▶ _WHAT IS REQUIRED_
Everything in the records except the pictures should come back exactly as written.

● ● ● ● ● ● ●

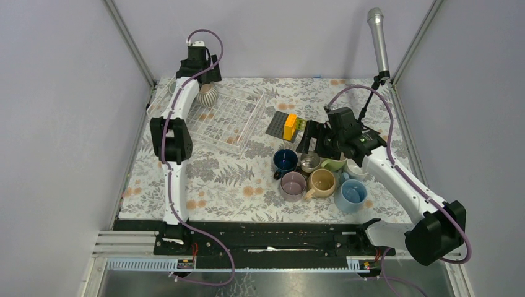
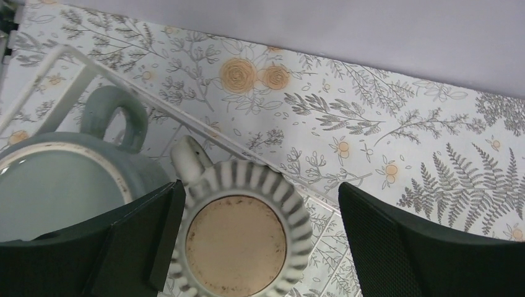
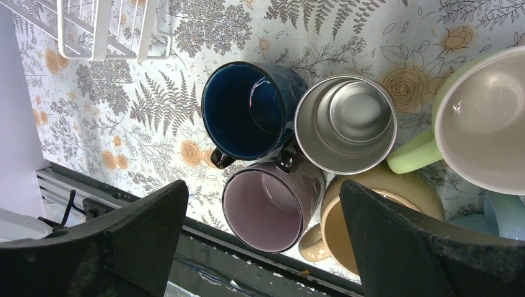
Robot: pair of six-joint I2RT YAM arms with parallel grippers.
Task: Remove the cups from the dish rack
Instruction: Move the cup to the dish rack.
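Note:
The dish rack (image 1: 230, 119) of clear wire lies at the back left. Inside it a ribbed grey-white cup (image 1: 208, 95) stands upside down, tan base up (image 2: 238, 241). My left gripper (image 1: 203, 83) is open, a finger on each side of the ribbed cup (image 2: 260, 210) and not closed on it. A grey cup (image 2: 59, 185) sits right beside it. My right gripper (image 1: 308, 143) hangs open and empty over the unloaded cups (image 3: 263, 192): navy (image 3: 247, 111), steel (image 3: 347, 124), pale green (image 3: 483, 117), mauve (image 3: 272, 201), tan (image 3: 337, 226), light blue (image 1: 351, 193).
A dark studded plate (image 1: 278, 124) with yellow (image 1: 290, 125) and green blocks lies between the rack and the cup cluster. A microphone on a stand (image 1: 377, 40) rises at the back right. A black rail (image 1: 266, 235) runs along the near edge. Walls close both sides.

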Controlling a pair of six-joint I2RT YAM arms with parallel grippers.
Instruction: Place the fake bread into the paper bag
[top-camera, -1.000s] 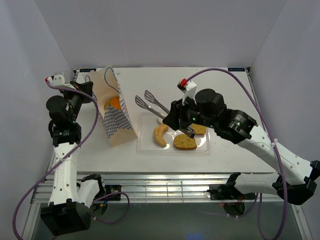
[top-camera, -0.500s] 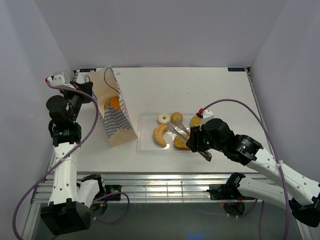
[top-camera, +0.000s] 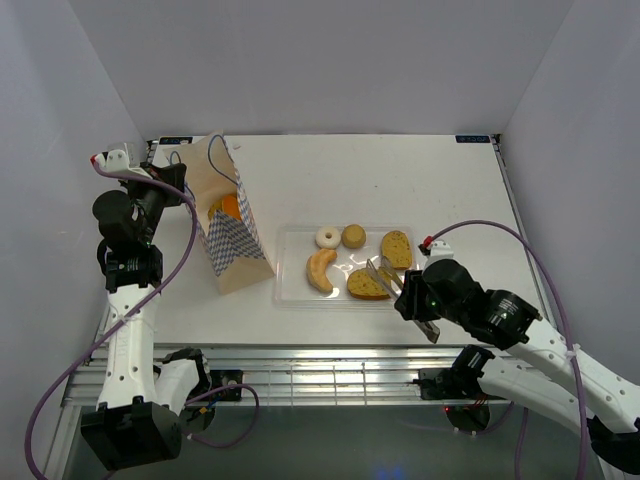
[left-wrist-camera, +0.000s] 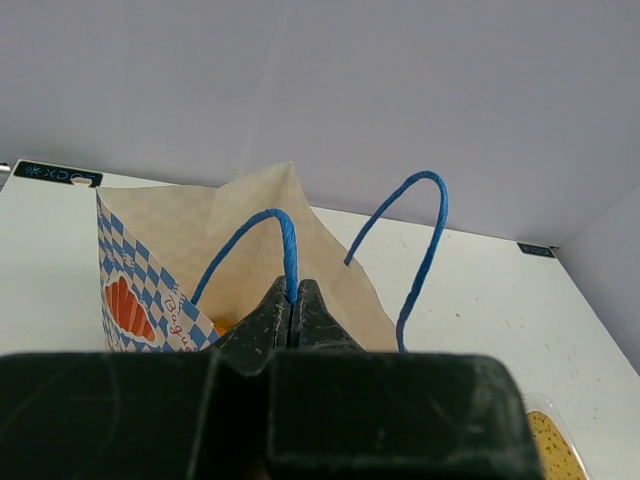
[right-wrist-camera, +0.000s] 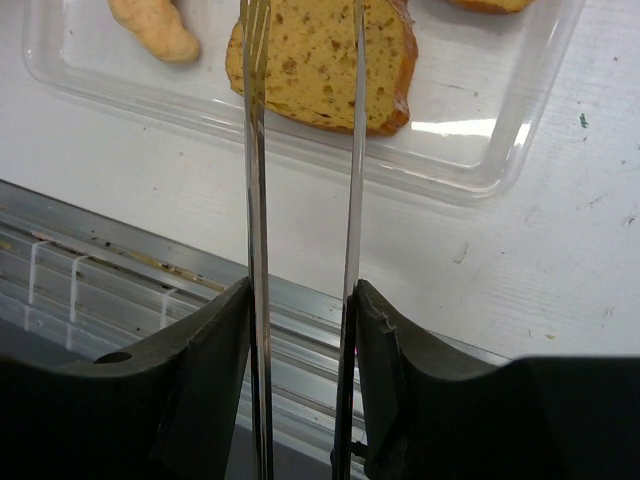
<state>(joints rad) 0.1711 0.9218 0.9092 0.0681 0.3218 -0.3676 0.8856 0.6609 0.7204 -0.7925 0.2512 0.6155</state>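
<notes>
The paper bag (top-camera: 233, 247) stands open at the left, with an orange bread piece (top-camera: 228, 208) inside. My left gripper (top-camera: 168, 182) is shut on the bag's blue cord handle (left-wrist-camera: 286, 250) at the rim, as the left wrist view shows (left-wrist-camera: 293, 296). My right gripper (top-camera: 420, 306) is shut on metal tongs (right-wrist-camera: 256, 150), whose arms are spread over a brown toast slice (right-wrist-camera: 320, 50) in the clear tray (top-camera: 292, 296). The tray also holds a second toast slice (top-camera: 397, 249), a pale crescent (top-camera: 320, 270), a small white ring (top-camera: 327, 237) and a bun (top-camera: 353, 236).
The tray's near rim (right-wrist-camera: 470, 180) lies close to the table's front edge, with a metal rail (right-wrist-camera: 120, 270) below it. The white walls close in the table at the left, right and back.
My right arm has swung down and back from above the tray's far side to the front right, lowering the tongs over the near toast slice. The left arm and bag have not moved.
</notes>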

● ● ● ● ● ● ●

▶ _EXERCISE ANSWER_
Robot: pair of six-joint I2RT YAM arms with parallel grippers.
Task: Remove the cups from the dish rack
Instruction: Move the cup to the dish rack.
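Note:
The dish rack (image 1: 230, 119) of clear wire lies at the back left. Inside it a ribbed grey-white cup (image 1: 208, 95) stands upside down, tan base up (image 2: 238, 241). My left gripper (image 1: 203, 83) is open, a finger on each side of the ribbed cup (image 2: 260, 210) and not closed on it. A grey cup (image 2: 59, 185) sits right beside it. My right gripper (image 1: 308, 143) hangs open and empty over the unloaded cups (image 3: 263, 192): navy (image 3: 247, 111), steel (image 3: 347, 124), pale green (image 3: 483, 117), mauve (image 3: 272, 201), tan (image 3: 337, 226), light blue (image 1: 351, 193).
A dark studded plate (image 1: 278, 124) with yellow (image 1: 290, 125) and green blocks lies between the rack and the cup cluster. A microphone on a stand (image 1: 377, 40) rises at the back right. A black rail (image 1: 266, 235) runs along the near edge. Walls close both sides.
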
Controlling a pair of six-joint I2RT YAM arms with parallel grippers.
Instruction: Place the fake bread into the paper bag
[top-camera, -1.000s] 
[top-camera, -0.500s] 
[top-camera, +0.000s] 
[left-wrist-camera, +0.000s] 
[right-wrist-camera, +0.000s] 
<state>(joints rad) 0.1711 0.9218 0.9092 0.0681 0.3218 -0.3676 0.8856 0.6609 0.7204 -0.7925 0.2512 0.6155</state>
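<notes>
The paper bag (top-camera: 233, 247) stands open at the left, with an orange bread piece (top-camera: 228, 208) inside. My left gripper (top-camera: 168, 182) is shut on the bag's blue cord handle (left-wrist-camera: 286, 250) at the rim, as the left wrist view shows (left-wrist-camera: 293, 296). My right gripper (top-camera: 420, 306) is shut on metal tongs (right-wrist-camera: 256, 150), whose arms are spread over a brown toast slice (right-wrist-camera: 320, 50) in the clear tray (top-camera: 292, 296). The tray also holds a second toast slice (top-camera: 397, 249), a pale crescent (top-camera: 320, 270), a small white ring (top-camera: 327, 237) and a bun (top-camera: 353, 236).
The tray's near rim (right-wrist-camera: 470, 180) lies close to the table's front edge, with a metal rail (right-wrist-camera: 120, 270) below it. The white walls close in the table at the left, right and back.
My right arm has swung down and back from above the tray's far side to the front right, lowering the tongs over the near toast slice. The left arm and bag have not moved.
</notes>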

The response to this exercise is complete.